Same thing happened when Nikon went to 36 MP. _Every_ lens improved from an imatest perspective, not just the best ones.

So this story should surprise no one. Still, I guess it's good to see all those added pixels are indeed in there? 

- A


----------



## ahsanford (Jun 15, 2015)

I _am_ surprised to see the 5DSr outresolve the 5DS on the 'better' lenses he tested. I realize that's exactly what it's designed for, but from everything I've read, it was very, very hard to see differences between the D800 / D800E / D810 unless you hand picked the sharpest aperture.

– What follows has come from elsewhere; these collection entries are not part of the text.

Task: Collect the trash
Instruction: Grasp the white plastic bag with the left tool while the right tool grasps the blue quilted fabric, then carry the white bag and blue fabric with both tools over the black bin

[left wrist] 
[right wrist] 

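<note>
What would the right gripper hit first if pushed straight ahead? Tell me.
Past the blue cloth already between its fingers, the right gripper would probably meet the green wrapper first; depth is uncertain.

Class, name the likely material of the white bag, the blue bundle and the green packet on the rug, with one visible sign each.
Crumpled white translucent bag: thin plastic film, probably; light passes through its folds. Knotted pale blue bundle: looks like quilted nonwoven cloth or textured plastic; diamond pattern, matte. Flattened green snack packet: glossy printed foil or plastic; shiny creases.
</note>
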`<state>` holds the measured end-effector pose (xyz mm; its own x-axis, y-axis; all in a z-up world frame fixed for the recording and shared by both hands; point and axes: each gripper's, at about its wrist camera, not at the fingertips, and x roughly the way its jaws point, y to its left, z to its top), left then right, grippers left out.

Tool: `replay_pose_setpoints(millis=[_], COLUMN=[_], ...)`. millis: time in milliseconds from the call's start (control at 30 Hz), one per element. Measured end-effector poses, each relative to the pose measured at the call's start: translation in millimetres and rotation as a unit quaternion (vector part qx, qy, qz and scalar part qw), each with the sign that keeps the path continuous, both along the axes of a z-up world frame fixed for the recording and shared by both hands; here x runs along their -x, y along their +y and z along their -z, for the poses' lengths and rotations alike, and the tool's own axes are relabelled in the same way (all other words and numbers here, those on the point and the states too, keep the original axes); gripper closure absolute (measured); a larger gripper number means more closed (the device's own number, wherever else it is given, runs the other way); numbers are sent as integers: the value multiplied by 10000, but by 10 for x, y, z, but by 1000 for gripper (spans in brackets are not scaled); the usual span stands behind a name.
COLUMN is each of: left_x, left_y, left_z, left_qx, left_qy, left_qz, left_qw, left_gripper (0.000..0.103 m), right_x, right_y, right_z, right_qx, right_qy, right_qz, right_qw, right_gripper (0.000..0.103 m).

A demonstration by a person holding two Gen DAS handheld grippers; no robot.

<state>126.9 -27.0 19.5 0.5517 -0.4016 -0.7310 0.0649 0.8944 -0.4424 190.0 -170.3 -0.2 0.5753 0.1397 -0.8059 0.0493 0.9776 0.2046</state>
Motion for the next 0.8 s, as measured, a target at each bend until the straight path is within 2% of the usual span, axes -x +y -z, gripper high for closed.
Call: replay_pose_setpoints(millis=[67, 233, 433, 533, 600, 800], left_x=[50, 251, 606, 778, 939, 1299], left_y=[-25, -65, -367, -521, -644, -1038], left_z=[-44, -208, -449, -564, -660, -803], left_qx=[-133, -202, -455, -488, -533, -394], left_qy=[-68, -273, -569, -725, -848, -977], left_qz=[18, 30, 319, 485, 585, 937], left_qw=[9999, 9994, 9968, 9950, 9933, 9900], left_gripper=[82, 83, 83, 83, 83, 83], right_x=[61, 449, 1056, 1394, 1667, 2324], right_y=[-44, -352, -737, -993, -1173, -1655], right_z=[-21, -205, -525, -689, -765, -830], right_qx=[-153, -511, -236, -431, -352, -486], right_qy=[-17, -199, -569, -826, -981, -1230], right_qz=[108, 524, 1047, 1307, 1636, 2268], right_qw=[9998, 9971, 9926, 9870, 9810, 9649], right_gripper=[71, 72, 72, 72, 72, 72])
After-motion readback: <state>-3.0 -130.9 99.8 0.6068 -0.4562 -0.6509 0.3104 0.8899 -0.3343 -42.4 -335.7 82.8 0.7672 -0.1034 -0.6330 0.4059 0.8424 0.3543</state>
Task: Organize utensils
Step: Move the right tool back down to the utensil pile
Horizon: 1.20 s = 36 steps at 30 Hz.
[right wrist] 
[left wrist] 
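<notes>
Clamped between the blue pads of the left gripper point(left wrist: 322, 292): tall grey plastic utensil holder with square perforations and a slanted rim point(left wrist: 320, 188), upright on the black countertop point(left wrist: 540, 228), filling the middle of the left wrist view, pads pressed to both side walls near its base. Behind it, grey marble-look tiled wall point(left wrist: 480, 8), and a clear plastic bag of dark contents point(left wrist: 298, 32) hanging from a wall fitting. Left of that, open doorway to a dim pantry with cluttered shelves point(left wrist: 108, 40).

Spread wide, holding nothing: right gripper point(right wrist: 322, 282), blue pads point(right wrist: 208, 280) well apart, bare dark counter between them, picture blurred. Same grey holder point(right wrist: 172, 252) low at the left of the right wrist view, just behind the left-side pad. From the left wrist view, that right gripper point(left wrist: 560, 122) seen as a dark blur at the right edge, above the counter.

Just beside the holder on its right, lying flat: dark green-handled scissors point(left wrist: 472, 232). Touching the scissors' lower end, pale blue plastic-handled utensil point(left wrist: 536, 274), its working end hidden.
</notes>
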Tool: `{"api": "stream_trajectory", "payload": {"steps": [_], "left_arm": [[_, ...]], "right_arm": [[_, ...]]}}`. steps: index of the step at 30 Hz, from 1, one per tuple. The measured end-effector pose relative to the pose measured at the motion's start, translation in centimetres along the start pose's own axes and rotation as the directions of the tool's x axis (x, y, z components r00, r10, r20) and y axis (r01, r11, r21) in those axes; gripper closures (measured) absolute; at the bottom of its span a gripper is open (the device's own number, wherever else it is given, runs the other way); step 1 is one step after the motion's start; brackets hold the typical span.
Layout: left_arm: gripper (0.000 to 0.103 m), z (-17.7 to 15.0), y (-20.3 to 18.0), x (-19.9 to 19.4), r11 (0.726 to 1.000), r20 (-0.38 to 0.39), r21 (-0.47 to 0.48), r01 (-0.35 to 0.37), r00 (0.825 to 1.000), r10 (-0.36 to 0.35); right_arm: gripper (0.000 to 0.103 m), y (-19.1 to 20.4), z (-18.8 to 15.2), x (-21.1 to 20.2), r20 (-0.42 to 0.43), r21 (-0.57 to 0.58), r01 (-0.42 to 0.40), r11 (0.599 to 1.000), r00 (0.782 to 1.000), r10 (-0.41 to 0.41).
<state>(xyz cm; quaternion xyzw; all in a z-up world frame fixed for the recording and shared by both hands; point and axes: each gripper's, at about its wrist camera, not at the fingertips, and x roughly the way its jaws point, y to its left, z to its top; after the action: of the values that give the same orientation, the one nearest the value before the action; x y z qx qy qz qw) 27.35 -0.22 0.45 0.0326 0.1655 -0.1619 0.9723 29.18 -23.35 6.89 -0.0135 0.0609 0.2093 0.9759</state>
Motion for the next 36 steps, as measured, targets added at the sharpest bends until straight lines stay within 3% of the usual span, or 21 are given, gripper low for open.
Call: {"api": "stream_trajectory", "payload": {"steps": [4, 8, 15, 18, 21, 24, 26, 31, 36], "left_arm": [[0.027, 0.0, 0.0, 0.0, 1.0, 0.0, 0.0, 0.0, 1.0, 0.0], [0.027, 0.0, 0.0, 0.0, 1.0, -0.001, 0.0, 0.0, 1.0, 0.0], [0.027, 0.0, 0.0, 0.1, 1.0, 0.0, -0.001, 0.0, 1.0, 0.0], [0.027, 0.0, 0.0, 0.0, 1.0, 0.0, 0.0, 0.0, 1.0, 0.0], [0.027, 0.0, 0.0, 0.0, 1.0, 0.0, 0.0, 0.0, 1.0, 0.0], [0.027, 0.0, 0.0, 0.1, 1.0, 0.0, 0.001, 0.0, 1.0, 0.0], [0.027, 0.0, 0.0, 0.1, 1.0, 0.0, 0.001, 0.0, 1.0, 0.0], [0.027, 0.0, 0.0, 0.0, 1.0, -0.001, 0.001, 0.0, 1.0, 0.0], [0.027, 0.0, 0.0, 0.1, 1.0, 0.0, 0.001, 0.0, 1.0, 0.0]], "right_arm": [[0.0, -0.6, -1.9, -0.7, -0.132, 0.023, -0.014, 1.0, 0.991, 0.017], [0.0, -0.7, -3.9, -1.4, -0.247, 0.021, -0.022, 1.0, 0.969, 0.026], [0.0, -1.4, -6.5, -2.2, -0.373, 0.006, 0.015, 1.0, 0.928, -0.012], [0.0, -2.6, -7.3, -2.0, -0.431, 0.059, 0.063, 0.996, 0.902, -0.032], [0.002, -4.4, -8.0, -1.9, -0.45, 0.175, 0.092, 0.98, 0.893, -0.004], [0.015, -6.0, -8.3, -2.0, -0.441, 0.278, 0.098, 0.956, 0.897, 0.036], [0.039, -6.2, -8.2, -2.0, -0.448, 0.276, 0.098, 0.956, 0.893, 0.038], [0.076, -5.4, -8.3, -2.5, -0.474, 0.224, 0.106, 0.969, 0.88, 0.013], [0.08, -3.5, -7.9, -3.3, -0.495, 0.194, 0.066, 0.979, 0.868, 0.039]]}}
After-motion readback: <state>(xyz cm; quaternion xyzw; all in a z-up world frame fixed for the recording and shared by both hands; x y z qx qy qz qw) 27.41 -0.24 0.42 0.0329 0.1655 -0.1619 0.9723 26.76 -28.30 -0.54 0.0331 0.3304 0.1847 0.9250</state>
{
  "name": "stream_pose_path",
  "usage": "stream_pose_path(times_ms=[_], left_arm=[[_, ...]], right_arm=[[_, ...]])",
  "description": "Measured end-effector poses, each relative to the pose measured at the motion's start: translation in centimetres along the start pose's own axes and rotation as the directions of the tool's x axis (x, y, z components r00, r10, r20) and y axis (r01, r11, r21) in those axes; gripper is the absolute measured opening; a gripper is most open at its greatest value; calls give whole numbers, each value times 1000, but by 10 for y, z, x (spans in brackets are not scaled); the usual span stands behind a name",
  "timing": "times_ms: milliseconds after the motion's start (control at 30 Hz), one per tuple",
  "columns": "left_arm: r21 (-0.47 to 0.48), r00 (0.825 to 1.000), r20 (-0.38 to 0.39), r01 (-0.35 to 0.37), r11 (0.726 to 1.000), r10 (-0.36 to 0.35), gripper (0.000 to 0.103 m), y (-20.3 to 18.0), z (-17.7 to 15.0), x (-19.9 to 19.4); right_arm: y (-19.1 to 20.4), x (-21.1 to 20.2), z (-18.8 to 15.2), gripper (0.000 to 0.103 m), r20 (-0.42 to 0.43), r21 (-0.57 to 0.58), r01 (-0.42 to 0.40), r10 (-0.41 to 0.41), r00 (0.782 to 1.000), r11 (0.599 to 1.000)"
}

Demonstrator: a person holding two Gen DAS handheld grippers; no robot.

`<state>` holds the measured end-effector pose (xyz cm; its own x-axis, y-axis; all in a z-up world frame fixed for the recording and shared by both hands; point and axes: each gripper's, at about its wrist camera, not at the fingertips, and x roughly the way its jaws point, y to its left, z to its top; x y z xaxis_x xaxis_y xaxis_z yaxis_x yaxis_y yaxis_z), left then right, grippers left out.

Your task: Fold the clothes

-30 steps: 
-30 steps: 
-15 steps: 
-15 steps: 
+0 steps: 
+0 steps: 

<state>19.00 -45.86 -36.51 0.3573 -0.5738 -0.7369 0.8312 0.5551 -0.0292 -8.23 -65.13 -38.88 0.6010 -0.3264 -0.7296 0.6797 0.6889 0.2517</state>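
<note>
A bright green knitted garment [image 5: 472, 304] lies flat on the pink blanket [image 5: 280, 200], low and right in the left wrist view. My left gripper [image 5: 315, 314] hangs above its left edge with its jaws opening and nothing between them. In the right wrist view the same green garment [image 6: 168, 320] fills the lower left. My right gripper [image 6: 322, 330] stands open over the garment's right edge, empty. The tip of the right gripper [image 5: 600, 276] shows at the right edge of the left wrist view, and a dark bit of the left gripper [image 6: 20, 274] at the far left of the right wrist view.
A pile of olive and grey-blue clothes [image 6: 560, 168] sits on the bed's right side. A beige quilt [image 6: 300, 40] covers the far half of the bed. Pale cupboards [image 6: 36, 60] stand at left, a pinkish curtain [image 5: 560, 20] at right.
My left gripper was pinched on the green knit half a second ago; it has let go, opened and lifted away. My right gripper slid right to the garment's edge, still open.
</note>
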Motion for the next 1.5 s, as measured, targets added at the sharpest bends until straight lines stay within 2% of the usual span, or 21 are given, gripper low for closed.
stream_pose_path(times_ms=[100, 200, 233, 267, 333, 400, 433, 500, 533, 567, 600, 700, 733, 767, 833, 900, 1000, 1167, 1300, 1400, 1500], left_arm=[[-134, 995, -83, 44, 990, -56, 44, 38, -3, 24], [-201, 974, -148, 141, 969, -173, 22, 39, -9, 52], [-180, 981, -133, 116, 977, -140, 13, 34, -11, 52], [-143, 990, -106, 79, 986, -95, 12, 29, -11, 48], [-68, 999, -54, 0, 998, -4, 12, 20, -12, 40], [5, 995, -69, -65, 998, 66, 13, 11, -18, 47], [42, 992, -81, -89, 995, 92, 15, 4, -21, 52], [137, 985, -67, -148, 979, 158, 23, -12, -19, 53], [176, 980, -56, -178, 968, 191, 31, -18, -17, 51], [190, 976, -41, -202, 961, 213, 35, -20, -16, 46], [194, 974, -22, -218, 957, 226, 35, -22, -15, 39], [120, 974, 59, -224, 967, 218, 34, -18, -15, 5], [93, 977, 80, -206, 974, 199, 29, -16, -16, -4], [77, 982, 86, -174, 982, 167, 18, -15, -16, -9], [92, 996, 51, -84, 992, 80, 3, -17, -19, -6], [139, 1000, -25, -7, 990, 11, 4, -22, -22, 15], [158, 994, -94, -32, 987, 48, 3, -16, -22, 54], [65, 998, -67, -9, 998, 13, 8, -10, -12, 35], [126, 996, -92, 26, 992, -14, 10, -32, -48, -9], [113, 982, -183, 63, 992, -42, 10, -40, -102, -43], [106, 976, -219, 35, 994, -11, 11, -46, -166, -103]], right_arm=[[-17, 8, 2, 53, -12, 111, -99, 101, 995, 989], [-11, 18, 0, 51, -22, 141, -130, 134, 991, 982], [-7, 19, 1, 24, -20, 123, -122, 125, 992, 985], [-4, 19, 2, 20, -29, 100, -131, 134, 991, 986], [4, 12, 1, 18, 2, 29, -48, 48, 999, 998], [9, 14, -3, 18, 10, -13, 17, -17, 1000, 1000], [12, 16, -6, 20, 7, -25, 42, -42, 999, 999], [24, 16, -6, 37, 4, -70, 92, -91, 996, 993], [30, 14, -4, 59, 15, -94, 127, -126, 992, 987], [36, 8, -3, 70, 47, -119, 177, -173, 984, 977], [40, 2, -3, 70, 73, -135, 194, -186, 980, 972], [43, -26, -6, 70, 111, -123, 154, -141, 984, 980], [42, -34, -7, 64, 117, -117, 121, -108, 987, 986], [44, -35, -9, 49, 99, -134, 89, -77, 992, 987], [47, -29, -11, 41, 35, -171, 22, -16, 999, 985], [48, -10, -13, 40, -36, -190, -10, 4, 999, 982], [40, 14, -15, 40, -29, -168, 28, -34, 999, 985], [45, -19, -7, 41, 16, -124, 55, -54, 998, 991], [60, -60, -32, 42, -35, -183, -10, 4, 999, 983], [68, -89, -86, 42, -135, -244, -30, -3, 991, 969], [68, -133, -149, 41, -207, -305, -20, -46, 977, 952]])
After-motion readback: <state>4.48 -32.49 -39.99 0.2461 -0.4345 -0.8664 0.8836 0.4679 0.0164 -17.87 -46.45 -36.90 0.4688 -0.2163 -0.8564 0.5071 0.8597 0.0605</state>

These results might imply the 5DSr would not be a debatable choice so much as a _clear_ choice for stills, provided its limitations don't punish what you shoot -- moire would still need to be sussed out, of course.

- A


----------



## neuroanatomist (Jun 15, 2015)

ahsanford said:


> I _am_ surprised to see the 5DSr outresolve the 5DS on the 'better' lenses he tested. I realize that's exactly what it's designed for, but from everything I've read, it was very, very hard to see differences between the D800 / D800E / D810 unless you hand picked the sharpest aperture.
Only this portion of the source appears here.